Qual sua opinião sobre a realização da Copa na Rússia, num período em que a “guerra fria” persiste. Qual o papel desse evento para tirar daquele país a ideia de estranho e desconhecido do Ocidente?
O [Vladimir] Putin precisava de holofotes. Eles já haviam organizado com sucesso os “Jogos Olímpicos de Inverno”, que, para nós, não tem muita importância, mas para os países do Norte é de grande valor. Aparentemente as coisas ocorreram bem. Estranhei que no Manual do Itamaraty havia uma orientação para que casais homoafetivos não tivessem troca afetiva em público por que na Rússia é proibido. Ao contrário, acho que o seu papel é fazer uma política junto ao Putin que isso não é crime.

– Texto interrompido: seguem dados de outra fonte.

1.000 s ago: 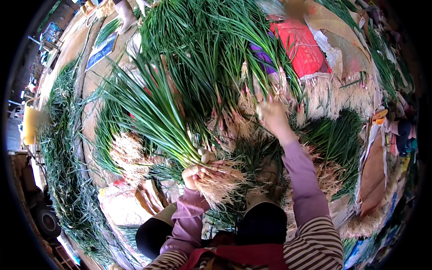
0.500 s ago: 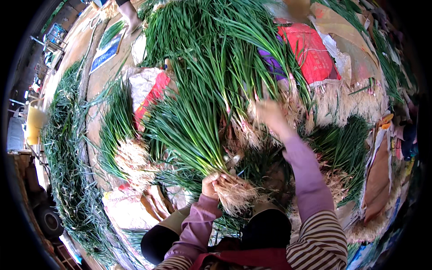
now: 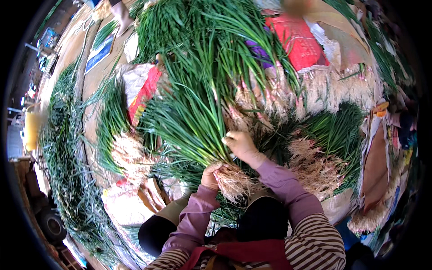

Sobre a guerra fria, a derrubada do Muro de Berlim trouxe uma nova configuração em termos globais. Antes tínhamos uma certa “estabilidade”, onde de um lado os Estados Unidos dominando uma boa parte do planeta e a Rússia dominando outra parte. E o capitalismo estava muito satisfeito com isso, por que precisa de uma certa “paz social” para realizar seus objetivos, que é o lucro. A queda do muro foi o sintoma de uma desestabilização geral.